The paper tackled the problem of predicting ramp flows at highway interchanges without real-time ramp detectors by proposing a cross-modal reconstruction pretraining framework, achieving performance comparable to models using historical ramp data and outperforming thirteen state-of-the-art baselines on three real-world datasets.

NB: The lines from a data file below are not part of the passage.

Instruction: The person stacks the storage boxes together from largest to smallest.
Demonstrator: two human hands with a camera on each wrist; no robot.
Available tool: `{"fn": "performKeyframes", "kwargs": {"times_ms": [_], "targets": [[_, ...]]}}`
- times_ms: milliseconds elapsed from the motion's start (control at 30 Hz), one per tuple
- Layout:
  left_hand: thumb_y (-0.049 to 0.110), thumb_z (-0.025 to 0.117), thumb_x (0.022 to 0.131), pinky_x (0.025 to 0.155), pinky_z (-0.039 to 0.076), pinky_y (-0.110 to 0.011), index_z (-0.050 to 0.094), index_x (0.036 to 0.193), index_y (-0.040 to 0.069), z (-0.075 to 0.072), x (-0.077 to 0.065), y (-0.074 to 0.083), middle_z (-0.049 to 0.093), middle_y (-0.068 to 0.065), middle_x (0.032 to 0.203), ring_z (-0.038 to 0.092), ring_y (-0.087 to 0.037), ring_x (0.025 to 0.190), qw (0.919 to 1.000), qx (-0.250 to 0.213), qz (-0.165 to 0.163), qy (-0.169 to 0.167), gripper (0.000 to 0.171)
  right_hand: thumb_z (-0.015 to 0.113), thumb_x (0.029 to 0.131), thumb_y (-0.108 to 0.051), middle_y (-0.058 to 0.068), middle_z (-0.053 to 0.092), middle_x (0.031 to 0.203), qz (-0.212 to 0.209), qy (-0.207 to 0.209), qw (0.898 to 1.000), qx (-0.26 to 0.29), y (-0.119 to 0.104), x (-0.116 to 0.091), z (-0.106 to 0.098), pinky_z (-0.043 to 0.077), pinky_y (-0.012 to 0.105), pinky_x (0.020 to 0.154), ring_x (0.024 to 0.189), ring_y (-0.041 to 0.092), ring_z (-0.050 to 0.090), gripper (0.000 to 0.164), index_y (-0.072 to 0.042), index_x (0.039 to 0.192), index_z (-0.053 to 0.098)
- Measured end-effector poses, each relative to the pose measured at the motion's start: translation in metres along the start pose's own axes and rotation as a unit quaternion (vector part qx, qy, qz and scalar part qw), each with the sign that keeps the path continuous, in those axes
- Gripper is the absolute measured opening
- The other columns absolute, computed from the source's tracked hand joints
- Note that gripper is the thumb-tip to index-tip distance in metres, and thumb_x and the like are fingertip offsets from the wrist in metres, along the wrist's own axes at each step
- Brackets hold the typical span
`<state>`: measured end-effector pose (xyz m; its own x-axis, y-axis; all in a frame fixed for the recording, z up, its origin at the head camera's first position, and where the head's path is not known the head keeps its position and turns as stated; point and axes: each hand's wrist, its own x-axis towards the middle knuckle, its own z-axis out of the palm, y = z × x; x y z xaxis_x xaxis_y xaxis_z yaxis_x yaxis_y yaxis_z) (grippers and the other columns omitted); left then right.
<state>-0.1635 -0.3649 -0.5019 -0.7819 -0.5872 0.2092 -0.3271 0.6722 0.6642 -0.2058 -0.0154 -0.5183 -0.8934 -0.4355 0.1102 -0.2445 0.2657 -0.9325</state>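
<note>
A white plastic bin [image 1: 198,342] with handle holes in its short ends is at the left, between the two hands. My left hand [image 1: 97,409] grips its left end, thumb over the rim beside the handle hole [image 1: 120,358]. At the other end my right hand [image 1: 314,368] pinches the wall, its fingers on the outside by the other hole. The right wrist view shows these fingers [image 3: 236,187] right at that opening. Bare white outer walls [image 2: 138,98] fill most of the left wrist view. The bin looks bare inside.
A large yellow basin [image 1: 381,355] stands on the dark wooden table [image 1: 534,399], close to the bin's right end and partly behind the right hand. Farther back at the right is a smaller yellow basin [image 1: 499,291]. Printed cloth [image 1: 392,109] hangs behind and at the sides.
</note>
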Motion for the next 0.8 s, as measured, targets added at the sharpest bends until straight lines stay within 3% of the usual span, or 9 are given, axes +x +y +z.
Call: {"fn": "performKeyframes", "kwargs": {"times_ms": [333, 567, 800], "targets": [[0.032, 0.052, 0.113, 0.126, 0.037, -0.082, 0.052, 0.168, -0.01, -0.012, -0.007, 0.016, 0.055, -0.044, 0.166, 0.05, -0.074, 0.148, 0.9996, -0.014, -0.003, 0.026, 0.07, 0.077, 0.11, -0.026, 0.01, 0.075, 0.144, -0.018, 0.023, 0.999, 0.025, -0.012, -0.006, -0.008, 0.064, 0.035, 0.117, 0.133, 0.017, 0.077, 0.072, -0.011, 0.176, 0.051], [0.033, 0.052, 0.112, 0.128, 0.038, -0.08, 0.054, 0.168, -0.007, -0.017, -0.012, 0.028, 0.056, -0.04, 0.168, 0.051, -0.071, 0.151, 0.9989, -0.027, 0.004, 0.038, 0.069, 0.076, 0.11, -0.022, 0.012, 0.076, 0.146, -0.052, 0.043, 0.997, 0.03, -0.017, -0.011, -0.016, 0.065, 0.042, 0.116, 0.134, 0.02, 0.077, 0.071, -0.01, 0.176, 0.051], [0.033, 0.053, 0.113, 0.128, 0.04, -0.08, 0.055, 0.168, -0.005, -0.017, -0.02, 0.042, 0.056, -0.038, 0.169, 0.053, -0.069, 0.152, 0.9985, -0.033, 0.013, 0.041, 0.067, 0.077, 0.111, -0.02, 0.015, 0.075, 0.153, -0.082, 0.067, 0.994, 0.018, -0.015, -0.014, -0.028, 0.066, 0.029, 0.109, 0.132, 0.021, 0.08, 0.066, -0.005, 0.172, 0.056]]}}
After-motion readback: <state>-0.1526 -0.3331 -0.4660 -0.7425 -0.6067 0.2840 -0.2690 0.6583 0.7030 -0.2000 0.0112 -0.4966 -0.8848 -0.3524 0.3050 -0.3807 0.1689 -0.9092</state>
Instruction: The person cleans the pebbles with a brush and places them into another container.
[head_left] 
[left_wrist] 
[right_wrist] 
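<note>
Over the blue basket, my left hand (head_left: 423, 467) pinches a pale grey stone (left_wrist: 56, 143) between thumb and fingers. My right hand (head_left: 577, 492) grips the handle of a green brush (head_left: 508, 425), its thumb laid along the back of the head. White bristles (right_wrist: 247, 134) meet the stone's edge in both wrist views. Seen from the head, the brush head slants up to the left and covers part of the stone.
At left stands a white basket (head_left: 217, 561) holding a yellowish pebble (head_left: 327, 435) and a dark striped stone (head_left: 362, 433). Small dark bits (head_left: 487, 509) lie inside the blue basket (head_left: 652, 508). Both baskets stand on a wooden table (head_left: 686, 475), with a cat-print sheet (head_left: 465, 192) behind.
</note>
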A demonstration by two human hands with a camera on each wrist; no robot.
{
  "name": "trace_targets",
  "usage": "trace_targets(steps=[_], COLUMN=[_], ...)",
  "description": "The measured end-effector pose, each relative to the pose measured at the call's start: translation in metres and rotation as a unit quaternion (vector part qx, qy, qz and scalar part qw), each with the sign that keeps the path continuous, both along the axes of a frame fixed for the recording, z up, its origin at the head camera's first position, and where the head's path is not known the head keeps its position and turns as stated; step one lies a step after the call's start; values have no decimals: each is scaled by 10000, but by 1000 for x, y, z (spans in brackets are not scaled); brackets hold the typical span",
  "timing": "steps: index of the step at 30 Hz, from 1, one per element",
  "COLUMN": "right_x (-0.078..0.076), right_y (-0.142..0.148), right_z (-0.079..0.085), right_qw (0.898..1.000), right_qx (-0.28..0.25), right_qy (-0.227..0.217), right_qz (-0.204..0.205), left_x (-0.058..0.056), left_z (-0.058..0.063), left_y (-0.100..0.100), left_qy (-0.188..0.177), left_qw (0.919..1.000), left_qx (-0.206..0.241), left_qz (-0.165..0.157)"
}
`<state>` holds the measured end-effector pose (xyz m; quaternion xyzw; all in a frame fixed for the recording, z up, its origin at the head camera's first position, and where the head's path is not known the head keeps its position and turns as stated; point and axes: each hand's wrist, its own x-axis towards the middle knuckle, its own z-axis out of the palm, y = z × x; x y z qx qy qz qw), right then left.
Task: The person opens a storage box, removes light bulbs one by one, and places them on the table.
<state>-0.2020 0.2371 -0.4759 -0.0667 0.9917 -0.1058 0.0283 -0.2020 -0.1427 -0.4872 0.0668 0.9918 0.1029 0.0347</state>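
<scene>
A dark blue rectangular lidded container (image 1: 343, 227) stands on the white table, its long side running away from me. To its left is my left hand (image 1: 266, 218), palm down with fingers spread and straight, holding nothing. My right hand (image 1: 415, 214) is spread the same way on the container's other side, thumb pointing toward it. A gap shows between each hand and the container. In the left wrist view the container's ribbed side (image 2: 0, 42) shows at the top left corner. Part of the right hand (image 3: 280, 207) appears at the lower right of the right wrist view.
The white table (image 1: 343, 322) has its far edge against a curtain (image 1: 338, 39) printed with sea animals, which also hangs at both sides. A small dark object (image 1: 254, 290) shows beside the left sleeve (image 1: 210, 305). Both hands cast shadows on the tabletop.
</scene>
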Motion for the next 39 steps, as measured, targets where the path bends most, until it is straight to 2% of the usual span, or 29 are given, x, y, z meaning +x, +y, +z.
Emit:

Interchanges are crucial nodes for vehicle transfers between highways, yet the lack of real-time ramp detectors creates blind spots in traffic prediction. To address this, we propose a Spatio-Temporal Decoupled Autoencoder (STDAE), a two-stage framework that leverages cross-modal reconstruction pretraining. In the first stage, STDAE reconstructs historical ramp flows from mainline data, forcing the model to capture intrinsic spatio-temporal relations. Its decoupled architecture with parallel spatial and temporal autoencoders efficiently extracts heterogeneous features. In the prediction stage, the learned representations are integrated with models such as GWNet to enhance accuracy. Experiments on three real-world interchange datasets show that STDAE-GWNET consistently outperforms thirteen state-of-the-art baselines and achieves performance comparable to models using historical ramp data. This demonstrates its effectiveness in overcoming detector scarcity and its plug-and-play potential for diverse forecasting pipelines.